Pettinatura alla Cristoforetti
Ne sa qualcosa anche Samantha Cristoforetti. L'astronauta italiana a bordo della Stazione Spaziale Internazionale, forse anche per ovviare a questo problema, è volata in orbita con capelli non lunghissimi. Sono comunque lunghi a sufficienza per stare dritti sulla sua testa. Un aspetto che, associato al suo consueto sorriso, ha sicuramente contribuito a darle un tocco di simpatia in più.

Chiome svolazzanti
Ad altre sue colleghe, dalla chioma più lunga, l'assenza di gravità ha creato qualche piccola difficoltà in più. Se nella vita quotidiana nel vecchio Space Shuttle o nella ISS l'opzione più comoda era legarsi i capelli, nelle foto di bordo molte si sono divertite a lasciarli fluttuare. Negli archivi della Nasa ci sono moltissime immagini che le ritraggono con acconciature piuttosto bizzarre.

L'effetto "gravità-zero" al cinema
Quello che in fondo è un banale fenomeno naturale, diventa una vera e propria sfida per il mondo del cinema. Creare l'effetto “gravità-zero” nei capelli di un'attrice all'interno di uno studio cinematografico non è affatto semplice. In molti film si è scelto quindi di pettinare le protagoniste con delle trecce, come per Mary McCormack a bordo della navicella di Deep Impact. L'alternativa, come nel caso di Sandra Bullock in Gravity, è un taglio molto corto.

Dal pettine alla penna degli sceneggiatori
In altri casi, se il pettine e gli effetti speciali non bastano, nel campo della fantascienza il problema si può risolvere con la sceneggiatura. Basta inserire la pettinatura giusta in un contesto cultural-planetario in cui la moda sono i capelli legati.
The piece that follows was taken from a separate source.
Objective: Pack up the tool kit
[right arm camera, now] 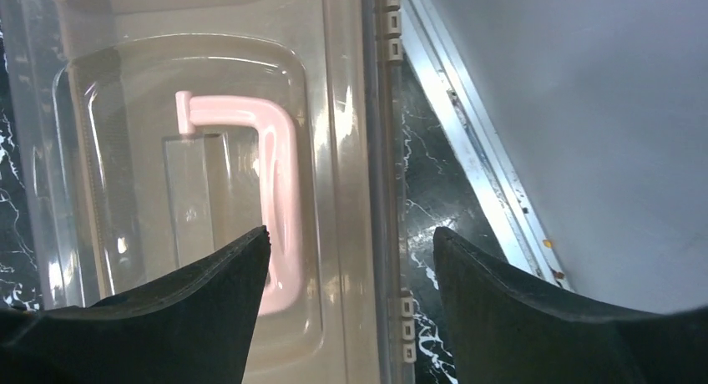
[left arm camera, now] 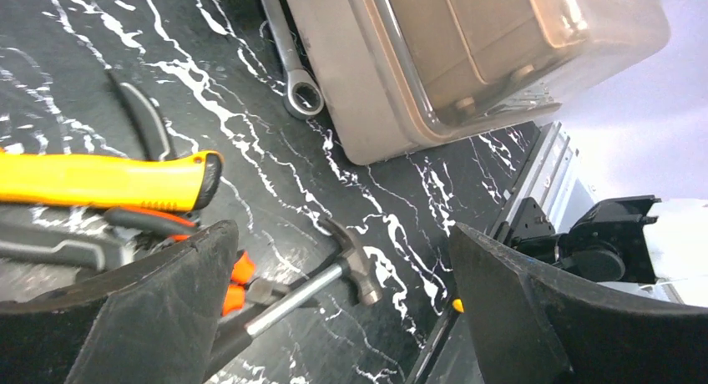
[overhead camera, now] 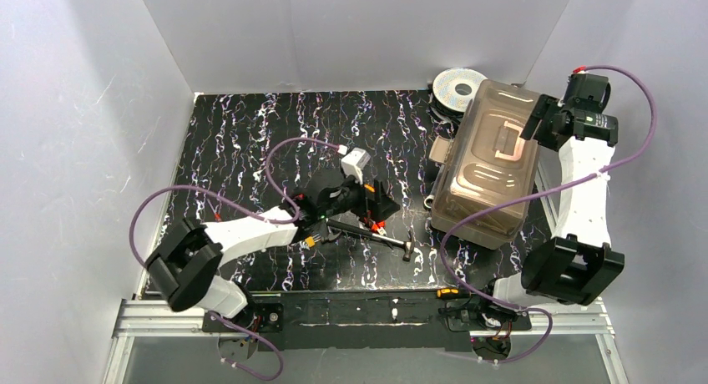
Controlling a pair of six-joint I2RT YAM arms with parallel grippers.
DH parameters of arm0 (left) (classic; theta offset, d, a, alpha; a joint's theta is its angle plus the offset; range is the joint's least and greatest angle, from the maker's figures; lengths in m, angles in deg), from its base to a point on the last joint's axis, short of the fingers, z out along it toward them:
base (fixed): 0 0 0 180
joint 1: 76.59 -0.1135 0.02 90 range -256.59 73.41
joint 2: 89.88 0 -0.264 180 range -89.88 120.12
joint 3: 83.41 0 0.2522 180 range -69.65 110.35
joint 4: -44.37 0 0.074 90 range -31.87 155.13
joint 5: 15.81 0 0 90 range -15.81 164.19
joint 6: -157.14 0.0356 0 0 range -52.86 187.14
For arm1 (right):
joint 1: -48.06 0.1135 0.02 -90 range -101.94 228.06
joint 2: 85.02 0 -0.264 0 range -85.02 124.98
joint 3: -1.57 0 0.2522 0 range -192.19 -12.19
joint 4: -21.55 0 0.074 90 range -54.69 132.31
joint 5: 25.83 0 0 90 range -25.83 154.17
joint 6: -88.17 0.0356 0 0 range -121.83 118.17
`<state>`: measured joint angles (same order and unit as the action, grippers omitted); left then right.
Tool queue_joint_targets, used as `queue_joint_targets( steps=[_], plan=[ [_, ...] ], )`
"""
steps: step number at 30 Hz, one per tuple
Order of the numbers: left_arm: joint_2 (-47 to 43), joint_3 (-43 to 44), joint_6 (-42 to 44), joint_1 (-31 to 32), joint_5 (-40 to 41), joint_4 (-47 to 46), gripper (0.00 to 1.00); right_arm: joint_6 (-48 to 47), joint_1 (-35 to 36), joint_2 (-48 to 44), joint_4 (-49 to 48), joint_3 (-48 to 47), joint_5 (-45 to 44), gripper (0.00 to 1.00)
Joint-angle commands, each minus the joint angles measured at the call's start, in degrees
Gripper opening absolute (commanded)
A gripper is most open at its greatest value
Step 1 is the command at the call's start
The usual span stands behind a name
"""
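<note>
Two arms in view, both with jaws apart and holding nothing. Toolbox (overhead camera: pixel 488 171) sits at the right of the top view on the black marbled table (overhead camera: pixel 242 133). Its lid is shut and the pale handle (overhead camera: pixel 511 144) lies flat on the lid. White spool (overhead camera: pixel 457 88) is just behind the box at upper right; touching or not, cannot tell.

Right gripper (right arm camera: pixel 351 234) hangs over the lid by the handle. In the right wrist view one finger (right arm camera: pixel 192 317) covers the lower end of the handle, and the other sits past the box's edge. Contact with the lid: cannot tell.

Left gripper (left arm camera: pixel 341 234) is at the centre of the top view, wide open over loose tools. Hammer (left arm camera: pixel 355 263) lies on the table at lower centre of the left wrist view. Its head points toward the toolbox, near it but apart, and the shaft runs down-left behind the finger (left arm camera: pixel 150 317) at frame left. Red-handled tool (left arm camera: pixel 240 280) is just beside the shaft, mostly hidden by that finger. Yellow-handled tool (left arm camera: pixel 100 179) lies at the left of that frame, well apart from the box. Wrench (left arm camera: pixel 288 58) lies along the toolbox's side at upper centre, ring end just beside the box corner.
</note>
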<state>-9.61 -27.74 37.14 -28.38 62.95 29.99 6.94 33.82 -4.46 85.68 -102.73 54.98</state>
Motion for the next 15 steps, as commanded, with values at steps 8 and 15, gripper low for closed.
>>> queue_joint_targets(
  steps=[8,15],
  plan=[
    [15.3,13.2,-7.6,1.8,-5.5,-1.7,0.98,4.0,-3.5,5.6,-7.7,6.1,14.2,0.78],
    [20.2,18.1,-9.2,1.9,-5.8,-2.0,0.98,1.8,-3.3,8.0,-8.0,8.5,28.3,0.67]
  ],
)
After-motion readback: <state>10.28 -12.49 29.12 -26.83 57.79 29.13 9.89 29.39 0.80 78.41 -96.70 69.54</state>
In alternativa, si può spostare la vicenda in un futuro in cui innovazioni tecnologiche consentono di ricreare la gravità all'interno delle navicelle spaziali. In questo modo, le attrici possono tornare a sfoggiare le proprie acconciature “terrestri”. Un bel passo avanti, che probabilmente prima o poi diventerà realtà anche per le astronaute vere e proprie.